» Records for the exercise:
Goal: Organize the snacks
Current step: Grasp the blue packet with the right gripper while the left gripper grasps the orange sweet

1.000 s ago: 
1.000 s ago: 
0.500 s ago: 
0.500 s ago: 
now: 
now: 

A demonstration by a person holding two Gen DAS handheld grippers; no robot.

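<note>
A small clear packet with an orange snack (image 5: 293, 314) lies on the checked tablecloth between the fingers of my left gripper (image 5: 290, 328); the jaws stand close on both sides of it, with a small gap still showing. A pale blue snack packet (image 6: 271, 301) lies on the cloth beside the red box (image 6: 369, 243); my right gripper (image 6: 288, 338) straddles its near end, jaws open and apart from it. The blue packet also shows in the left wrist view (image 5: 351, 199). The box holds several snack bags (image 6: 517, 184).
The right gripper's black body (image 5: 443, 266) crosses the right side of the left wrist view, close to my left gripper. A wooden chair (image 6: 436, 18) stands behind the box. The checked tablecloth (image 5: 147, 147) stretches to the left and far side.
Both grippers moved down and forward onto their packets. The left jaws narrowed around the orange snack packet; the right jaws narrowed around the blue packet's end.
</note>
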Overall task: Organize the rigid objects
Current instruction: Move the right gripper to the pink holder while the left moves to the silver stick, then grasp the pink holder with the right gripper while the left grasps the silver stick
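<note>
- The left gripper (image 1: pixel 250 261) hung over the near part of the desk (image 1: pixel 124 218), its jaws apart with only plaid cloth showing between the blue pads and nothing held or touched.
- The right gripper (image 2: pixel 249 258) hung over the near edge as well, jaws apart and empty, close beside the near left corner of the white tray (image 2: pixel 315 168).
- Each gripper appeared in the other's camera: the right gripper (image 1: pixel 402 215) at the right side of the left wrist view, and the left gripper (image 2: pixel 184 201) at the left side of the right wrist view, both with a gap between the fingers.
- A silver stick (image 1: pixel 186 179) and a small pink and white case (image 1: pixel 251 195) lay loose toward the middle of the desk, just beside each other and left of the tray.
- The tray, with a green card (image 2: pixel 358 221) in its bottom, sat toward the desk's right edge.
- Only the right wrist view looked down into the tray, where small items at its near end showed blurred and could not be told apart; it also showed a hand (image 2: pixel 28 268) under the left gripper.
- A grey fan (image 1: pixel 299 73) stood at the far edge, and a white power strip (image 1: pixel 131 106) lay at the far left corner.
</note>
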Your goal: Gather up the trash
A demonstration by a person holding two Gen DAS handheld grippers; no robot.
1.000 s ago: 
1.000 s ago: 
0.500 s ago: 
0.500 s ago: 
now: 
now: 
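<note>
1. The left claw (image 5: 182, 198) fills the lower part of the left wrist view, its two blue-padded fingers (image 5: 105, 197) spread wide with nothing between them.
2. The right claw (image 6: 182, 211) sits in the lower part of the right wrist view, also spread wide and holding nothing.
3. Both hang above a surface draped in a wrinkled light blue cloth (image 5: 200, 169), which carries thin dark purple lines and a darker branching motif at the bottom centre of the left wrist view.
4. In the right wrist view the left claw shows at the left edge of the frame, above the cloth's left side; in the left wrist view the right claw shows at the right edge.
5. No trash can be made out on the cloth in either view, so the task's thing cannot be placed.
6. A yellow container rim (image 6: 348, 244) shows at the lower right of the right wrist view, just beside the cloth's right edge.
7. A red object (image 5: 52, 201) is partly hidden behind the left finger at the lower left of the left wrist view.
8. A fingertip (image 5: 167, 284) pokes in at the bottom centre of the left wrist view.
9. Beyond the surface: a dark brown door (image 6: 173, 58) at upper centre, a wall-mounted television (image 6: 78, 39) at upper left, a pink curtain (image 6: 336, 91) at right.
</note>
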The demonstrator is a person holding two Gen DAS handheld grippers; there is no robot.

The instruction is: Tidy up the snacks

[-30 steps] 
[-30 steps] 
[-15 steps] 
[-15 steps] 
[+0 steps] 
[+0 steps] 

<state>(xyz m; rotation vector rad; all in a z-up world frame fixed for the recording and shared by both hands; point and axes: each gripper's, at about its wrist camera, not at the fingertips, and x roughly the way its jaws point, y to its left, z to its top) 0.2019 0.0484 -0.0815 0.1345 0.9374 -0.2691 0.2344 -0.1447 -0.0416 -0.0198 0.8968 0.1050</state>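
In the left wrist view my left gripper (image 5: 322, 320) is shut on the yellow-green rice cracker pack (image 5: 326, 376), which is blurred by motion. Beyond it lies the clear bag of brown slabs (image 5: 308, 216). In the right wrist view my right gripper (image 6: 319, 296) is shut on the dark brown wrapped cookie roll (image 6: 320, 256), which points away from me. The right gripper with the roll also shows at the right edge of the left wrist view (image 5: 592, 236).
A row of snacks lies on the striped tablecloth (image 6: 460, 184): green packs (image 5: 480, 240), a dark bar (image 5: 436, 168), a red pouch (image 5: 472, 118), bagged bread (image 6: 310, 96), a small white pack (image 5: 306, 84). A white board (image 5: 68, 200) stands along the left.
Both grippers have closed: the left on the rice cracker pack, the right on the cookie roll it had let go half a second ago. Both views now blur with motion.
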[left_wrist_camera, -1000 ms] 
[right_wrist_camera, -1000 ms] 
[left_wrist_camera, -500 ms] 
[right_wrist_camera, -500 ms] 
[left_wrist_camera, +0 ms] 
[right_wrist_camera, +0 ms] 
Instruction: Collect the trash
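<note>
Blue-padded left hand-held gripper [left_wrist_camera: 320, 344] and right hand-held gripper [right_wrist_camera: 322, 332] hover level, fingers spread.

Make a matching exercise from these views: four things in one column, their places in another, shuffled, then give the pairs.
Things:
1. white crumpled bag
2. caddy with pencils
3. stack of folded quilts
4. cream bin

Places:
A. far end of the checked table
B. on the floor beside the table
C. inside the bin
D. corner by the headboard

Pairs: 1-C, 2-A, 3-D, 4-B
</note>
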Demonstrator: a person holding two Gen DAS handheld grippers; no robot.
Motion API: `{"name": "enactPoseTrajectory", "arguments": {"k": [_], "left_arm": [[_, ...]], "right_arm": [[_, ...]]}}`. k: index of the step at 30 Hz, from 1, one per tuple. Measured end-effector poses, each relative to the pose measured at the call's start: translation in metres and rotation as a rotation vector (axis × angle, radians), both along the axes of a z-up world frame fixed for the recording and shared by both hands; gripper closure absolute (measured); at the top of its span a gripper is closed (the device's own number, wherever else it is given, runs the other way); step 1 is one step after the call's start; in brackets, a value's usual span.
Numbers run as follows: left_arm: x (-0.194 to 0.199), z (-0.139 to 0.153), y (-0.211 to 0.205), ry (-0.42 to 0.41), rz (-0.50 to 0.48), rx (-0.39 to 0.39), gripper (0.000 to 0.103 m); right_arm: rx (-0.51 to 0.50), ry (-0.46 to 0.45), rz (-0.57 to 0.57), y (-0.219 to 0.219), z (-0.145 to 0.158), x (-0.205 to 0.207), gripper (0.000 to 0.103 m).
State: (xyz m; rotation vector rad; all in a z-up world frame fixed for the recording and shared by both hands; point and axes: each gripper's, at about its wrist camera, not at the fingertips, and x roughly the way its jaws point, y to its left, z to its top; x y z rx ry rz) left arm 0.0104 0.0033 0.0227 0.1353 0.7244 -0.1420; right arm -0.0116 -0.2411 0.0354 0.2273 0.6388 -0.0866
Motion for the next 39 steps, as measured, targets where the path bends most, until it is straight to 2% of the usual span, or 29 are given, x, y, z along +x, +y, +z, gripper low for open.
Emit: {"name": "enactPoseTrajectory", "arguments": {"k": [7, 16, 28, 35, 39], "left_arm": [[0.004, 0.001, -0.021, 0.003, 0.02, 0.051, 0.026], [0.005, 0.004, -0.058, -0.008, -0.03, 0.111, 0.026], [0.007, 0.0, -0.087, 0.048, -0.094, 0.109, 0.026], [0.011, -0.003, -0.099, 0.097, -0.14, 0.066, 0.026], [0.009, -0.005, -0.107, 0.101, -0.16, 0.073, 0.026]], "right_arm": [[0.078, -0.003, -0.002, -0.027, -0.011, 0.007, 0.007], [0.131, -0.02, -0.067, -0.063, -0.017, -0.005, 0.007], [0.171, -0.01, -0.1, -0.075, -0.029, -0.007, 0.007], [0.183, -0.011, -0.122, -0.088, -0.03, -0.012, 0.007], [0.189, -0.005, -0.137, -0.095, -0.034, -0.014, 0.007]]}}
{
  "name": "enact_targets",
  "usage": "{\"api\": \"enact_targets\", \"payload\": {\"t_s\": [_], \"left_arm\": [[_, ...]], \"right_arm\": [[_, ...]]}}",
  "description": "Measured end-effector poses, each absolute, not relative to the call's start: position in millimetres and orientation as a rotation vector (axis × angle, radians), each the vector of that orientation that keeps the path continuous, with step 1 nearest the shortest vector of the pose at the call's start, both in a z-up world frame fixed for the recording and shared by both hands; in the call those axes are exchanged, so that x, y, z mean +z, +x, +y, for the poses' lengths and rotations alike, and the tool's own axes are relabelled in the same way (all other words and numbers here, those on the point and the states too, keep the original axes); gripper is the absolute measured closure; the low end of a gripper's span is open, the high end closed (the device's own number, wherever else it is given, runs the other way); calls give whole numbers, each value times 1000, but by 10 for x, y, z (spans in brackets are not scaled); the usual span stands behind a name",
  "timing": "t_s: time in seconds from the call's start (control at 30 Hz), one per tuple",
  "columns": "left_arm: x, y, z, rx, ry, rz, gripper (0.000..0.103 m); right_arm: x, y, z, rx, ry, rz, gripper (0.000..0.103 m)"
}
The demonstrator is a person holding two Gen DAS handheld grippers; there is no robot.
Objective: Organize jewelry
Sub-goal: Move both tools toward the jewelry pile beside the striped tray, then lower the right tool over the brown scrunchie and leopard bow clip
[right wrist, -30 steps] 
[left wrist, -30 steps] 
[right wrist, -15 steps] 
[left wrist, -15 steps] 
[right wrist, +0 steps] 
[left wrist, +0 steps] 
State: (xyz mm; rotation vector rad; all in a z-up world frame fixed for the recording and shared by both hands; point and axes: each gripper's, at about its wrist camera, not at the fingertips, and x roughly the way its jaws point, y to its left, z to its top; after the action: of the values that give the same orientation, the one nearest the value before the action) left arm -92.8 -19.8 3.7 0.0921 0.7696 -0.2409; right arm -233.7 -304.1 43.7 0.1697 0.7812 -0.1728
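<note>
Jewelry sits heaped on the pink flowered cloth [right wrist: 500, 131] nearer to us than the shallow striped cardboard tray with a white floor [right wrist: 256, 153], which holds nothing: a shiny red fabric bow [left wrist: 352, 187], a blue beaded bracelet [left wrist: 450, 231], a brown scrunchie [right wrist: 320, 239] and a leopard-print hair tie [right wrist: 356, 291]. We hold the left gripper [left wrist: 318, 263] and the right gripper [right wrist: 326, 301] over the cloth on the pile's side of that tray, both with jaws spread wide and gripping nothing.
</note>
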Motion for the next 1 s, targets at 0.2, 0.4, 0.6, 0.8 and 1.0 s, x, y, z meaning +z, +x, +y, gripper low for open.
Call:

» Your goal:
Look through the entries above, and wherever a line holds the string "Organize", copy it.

» Your solution:
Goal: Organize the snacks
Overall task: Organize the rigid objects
Objective: Organize jewelry

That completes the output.